PROBLEM TO WORK ON
First find the line with "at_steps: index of" in the entries below, then set down exactly every line through the line with "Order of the", that line included.

Items from a data source
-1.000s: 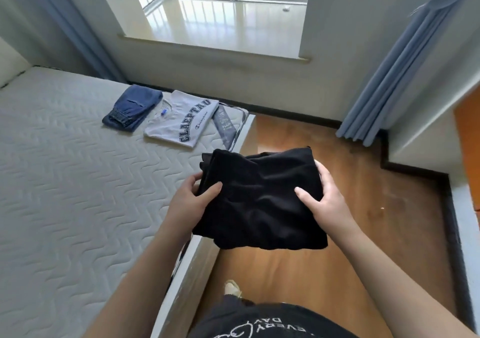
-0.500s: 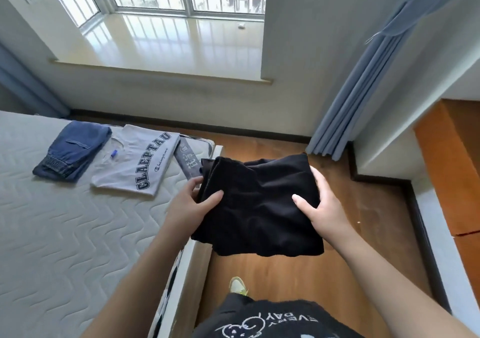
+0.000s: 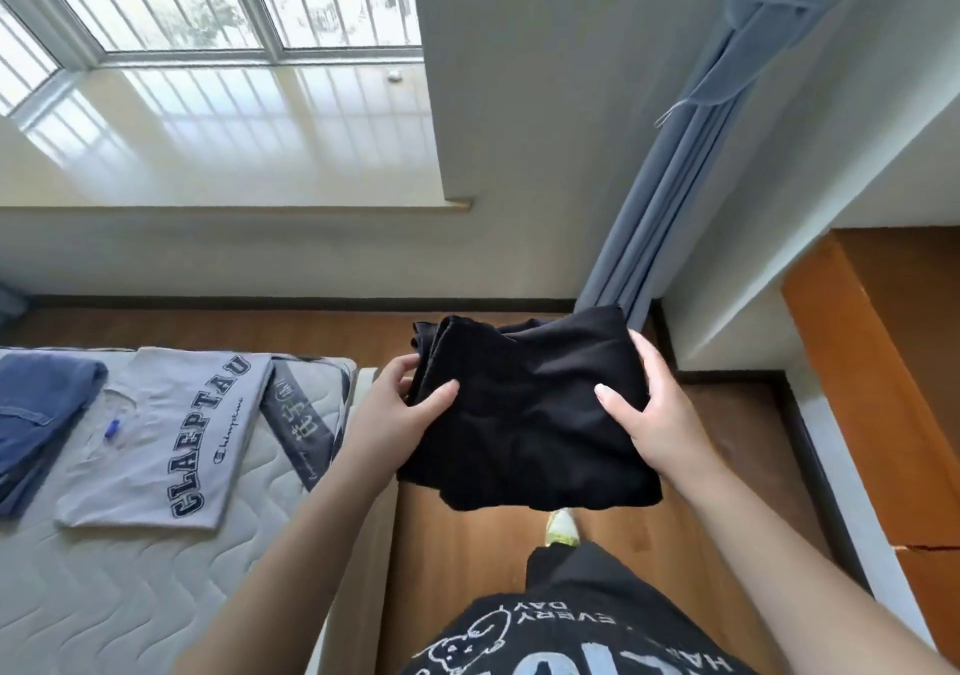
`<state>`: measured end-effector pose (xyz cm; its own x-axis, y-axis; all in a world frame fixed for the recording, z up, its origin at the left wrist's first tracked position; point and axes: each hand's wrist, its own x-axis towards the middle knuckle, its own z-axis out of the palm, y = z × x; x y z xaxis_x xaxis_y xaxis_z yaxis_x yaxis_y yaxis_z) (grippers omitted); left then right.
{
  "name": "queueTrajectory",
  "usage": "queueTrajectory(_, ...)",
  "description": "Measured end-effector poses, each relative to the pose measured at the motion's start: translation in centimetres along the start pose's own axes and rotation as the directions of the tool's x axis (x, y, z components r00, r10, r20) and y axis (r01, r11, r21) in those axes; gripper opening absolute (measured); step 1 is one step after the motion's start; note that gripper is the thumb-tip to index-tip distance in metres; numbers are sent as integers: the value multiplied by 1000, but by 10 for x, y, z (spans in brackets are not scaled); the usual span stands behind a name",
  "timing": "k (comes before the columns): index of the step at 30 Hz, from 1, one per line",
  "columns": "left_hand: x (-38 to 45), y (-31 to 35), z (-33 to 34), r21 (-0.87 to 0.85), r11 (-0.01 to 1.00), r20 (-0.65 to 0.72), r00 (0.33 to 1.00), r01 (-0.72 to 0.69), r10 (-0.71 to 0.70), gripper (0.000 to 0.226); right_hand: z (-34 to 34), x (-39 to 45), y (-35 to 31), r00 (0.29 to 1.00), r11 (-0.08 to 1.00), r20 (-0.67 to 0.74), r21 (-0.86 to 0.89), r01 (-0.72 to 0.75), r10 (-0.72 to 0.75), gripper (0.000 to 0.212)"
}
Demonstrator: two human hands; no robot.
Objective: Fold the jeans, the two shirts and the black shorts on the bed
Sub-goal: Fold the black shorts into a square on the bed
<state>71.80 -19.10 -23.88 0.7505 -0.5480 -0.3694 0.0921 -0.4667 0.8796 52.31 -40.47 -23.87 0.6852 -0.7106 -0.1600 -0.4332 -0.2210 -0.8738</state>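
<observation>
Holding the folded black shorts [image 3: 530,414] up in the air between both hands, off the bed [image 3: 156,560] and over the wooden floor [image 3: 457,570]. Left hand [image 3: 400,414] gripping the left edge of the bundle, thumb curled over the top face, fingers tucked behind the stacked fold. Right hand [image 3: 654,414] clamping the right edge the same way, thumb pressing on top, fingers wrapped round the far side. Both closed on the cloth, neither slack. Lower hem of the bundle drooping a little below the grip, upper edge bunching in loose ridges between the hands.

Lying to the left of the grip, on the mattress: a grey shirt [image 3: 171,440] folded flat with dark block lettering facing up, nearest to the left hand but apart from it. Beyond that, further left still, folded jeans [image 3: 36,414] touching or just beside the shirt's edge, partly cut off by the frame. A dark label strip [image 3: 301,420] running along the mattress corner between the shirt and the left wrist.

Hanging beyond the grip, above the right hand: blue curtains [image 3: 670,207] against the wall. Further off and to the left, a glossy window sill [image 3: 234,134]. Showing below the grip, a pale shoe [image 3: 561,526] on the floor, just under the drooping hem.
</observation>
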Motion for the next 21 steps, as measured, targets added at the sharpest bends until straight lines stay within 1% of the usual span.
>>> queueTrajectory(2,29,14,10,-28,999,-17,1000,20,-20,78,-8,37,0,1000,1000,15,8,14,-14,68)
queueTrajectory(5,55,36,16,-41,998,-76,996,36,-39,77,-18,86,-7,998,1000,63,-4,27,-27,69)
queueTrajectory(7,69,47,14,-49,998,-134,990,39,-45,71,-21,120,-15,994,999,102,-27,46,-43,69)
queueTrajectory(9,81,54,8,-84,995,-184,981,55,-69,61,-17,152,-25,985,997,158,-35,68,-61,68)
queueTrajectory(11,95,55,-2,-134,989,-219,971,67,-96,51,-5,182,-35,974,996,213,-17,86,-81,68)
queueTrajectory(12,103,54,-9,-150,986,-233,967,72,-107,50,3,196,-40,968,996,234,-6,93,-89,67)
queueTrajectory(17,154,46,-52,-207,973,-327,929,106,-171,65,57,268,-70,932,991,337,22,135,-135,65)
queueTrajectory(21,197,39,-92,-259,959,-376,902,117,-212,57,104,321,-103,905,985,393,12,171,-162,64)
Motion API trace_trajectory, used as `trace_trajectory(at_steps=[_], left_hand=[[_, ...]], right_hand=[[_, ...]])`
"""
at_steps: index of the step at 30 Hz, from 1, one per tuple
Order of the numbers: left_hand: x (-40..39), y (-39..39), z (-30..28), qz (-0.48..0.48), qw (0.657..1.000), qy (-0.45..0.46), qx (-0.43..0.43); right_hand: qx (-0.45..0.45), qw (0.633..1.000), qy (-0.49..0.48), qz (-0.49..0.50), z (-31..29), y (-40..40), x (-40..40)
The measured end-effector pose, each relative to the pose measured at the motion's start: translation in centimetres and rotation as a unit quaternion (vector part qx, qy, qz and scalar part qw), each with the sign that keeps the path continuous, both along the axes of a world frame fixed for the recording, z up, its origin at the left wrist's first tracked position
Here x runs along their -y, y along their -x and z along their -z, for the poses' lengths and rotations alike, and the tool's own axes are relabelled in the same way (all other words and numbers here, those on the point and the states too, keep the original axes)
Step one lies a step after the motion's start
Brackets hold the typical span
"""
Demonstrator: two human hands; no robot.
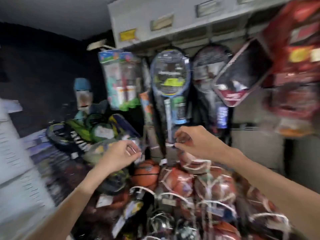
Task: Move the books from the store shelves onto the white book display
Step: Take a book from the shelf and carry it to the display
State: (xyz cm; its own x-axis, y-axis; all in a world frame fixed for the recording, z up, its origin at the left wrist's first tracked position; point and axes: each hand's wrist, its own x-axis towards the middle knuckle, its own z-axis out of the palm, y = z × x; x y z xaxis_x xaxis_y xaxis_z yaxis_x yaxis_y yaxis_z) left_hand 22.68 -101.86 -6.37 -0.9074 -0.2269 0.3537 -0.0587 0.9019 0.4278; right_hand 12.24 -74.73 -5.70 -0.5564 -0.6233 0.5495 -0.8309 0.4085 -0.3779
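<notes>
The view is motion-blurred. My left hand hovers at centre-left with loosely curled fingers and nothing visible in it. My right hand is raised at centre-right, its fingers also loosely curled and empty, just in front of hanging racket handles. At the left edge stands a white slotted panel, with a blurred stack of flat purple-and-dark items beside it. I cannot tell whether these are books. No book is clearly visible.
Netted basketballs fill a heap below my hands. Packaged badminton rackets and a toy set hang from a grey shelf unit. Red packages hang at the right. Racket bags lie at centre-left.
</notes>
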Motion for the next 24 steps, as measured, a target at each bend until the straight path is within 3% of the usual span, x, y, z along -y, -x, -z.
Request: trace_trajectory(at_steps=[5,11,24], left_hand=[[-16.7,10.3,0.8,0.151,0.988,-0.01,-0.005],[-36.3,18.7,1.8,0.311,0.95,-0.014,-0.017],[-69.0,29.1,0.5,0.498,0.864,0.009,-0.082]], right_hand=[[-0.014,0.991,-0.01,0.136,0.4,3.0,-18.8],[0.003,0.961,0.017,0.277,2.5,4.9,-37.2],[-0.013,0.901,-0.065,0.429,0.0,12.4,-64.5]])
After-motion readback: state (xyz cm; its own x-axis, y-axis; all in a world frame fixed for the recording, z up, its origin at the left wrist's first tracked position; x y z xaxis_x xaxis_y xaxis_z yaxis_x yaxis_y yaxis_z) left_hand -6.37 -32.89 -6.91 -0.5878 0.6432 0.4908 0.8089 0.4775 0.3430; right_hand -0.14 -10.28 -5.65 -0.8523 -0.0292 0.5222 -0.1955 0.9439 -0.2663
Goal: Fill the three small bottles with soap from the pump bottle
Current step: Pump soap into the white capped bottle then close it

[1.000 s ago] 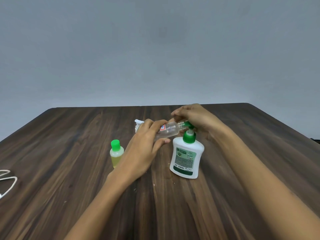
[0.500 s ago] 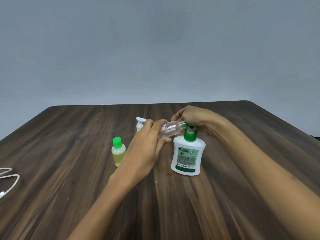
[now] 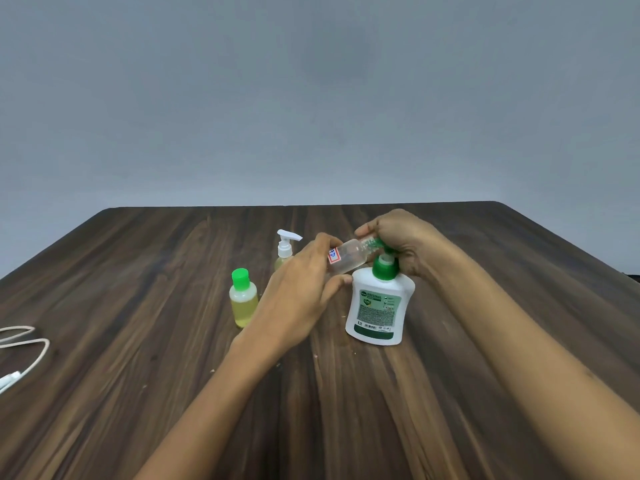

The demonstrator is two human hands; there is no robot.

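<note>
Backdrop: plain grey-blue wall behind a dark brown wood-grain table [image 3: 346, 410] that fills the lower half of the head view.
Pump bottle: white plastic soap bottle with a green collar and a green-and-white label [image 3: 377, 306], standing upright on the table right of centre; its green pump head is mostly covered by the right hand.
Clear bottle: small transparent plastic bottle with a red-and-white sticker [image 3: 348, 256], held tilted almost on its side above the table, mouth pointing right toward the green pump head, base pointing left.
Left hand: left hand [image 3: 301, 289] grips the base end of the clear bottle; fingers curl over its top by the sticker, thumb presses from below, just beside the shoulder of the pump bottle.
Right hand: right hand [image 3: 398, 240] sits clenched over the pump head, fingers curled down around it; the fingertips meet the neck of the clear bottle, whose mouth lies just under them. Whether the spout is inside the mouth cannot be told.
Green-capped bottle: small clear plastic bottle with a bright green cap and yellow liquid [image 3: 243, 299], upright, left of the left wrist and apart from it.
Spray bottle: small bottle with a white pump-spray top [image 3: 285, 245], upright farther back, its body partly hidden behind the left hand.
Cable: white cord [image 3: 31, 344] looped at the table's left edge, well apart from the bottles.
</note>
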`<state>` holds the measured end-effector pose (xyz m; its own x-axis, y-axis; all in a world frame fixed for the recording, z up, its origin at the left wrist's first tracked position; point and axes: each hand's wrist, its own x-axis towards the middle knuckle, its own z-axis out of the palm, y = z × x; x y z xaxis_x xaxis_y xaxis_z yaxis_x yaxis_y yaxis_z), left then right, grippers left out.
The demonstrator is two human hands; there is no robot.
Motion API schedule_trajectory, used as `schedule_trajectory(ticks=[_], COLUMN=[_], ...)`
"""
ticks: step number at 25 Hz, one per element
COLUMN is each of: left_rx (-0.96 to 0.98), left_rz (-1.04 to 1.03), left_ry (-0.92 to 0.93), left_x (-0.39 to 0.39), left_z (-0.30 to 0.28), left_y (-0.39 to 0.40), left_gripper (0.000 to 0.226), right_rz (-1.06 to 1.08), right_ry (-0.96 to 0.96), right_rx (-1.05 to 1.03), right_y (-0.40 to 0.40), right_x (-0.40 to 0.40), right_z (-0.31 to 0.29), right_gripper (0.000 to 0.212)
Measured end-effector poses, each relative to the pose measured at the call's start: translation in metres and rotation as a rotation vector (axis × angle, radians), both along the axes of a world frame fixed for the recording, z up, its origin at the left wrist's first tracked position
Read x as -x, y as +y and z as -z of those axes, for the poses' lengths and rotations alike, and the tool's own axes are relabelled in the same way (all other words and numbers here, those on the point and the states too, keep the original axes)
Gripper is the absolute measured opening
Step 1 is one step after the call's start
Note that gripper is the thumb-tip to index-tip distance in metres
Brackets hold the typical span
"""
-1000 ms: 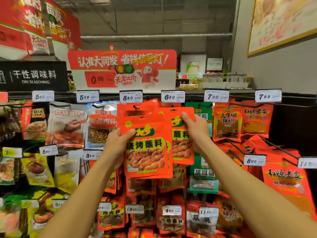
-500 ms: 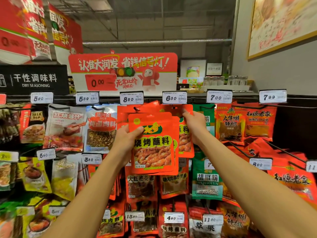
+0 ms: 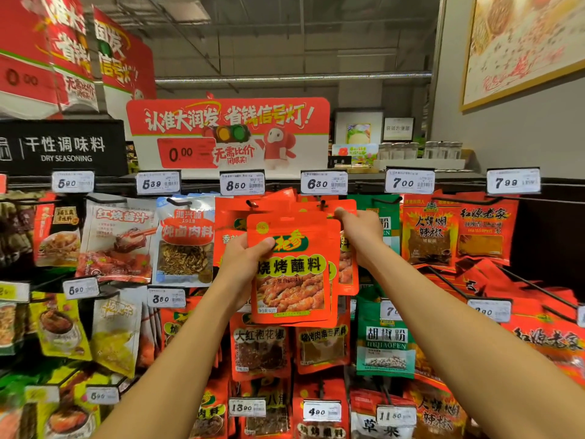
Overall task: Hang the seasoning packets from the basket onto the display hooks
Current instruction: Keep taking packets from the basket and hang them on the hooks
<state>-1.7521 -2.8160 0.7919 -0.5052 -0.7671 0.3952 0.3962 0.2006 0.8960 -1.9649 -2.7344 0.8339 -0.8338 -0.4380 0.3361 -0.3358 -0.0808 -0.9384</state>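
Packets crowded the pegboard wall edge to edge, leaving little free room between neighbouring hooks. Both arms reached up toward the top row under the 8.50 price tag [image 3: 242, 184] and 6.30 price tag [image 3: 323, 183]. The left hand [image 3: 245, 264] gripped a stack of orange-red barbecue dip seasoning packets [image 3: 292, 274], thumb across the front, showing a green logo and fried strips. The right hand [image 3: 361, 231] pinched the stack's upper right corner near a black display hook [image 3: 322, 204]. No basket was in view.
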Motion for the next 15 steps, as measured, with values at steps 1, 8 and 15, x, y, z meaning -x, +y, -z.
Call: schedule_trajectory(ticks=[1,8,15], left_rx=[-0.002,-0.003,-0.041], left_rz=[0.007,0.119,0.117], left_ry=[0.0,0.052,0.093], left_x=[0.001,0.022,0.036], left_z=[0.0,-0.001,-0.002], left_y=[0.0,0.004,0.005], left_gripper=[0.008,0.011,0.014], right_rz=[-0.027,0.023,-0.649], right_ry=[0.02,0.252,-0.151], right_rx=[-0.01,0.205,0.294], right_y=[-0.001,0.039,0.048], right_x=[0.002,-0.002,-0.014], right_z=[0.003,0.028,0.037], right_gripper=[0.038,0.011,0.029])
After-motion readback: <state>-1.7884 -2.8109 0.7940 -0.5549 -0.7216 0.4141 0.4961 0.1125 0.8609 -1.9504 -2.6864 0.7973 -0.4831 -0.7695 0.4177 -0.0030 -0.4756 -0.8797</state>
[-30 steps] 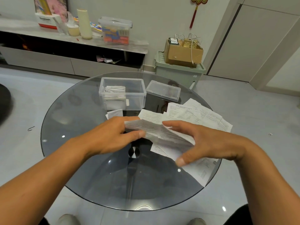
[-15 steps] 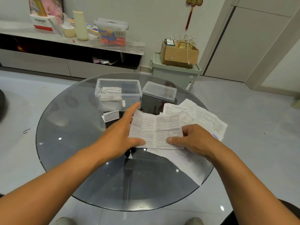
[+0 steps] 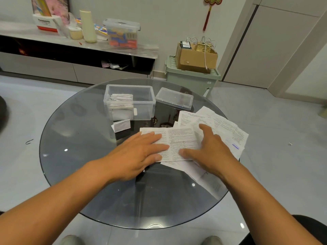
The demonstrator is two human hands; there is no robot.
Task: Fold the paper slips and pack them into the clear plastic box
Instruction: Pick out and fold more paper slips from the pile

ANSWER SPACE
at_steps: index of the step at 30 Hz, from 1, one per tuple
Order of the numbers: left_hand: x (-40..39), y (-39..39), z (-30..28), qz (-0.48..0.48), qw (0.657..1.000), qy (-0.45..0.46), qx (-0.43..0.43); right_hand: qx (-0.45..0.45), qw (0.633..1.000), qy (-0.49..0.48), qz (-0.49..0.50), z (-31..29), y (-40..40), x (-40..40)

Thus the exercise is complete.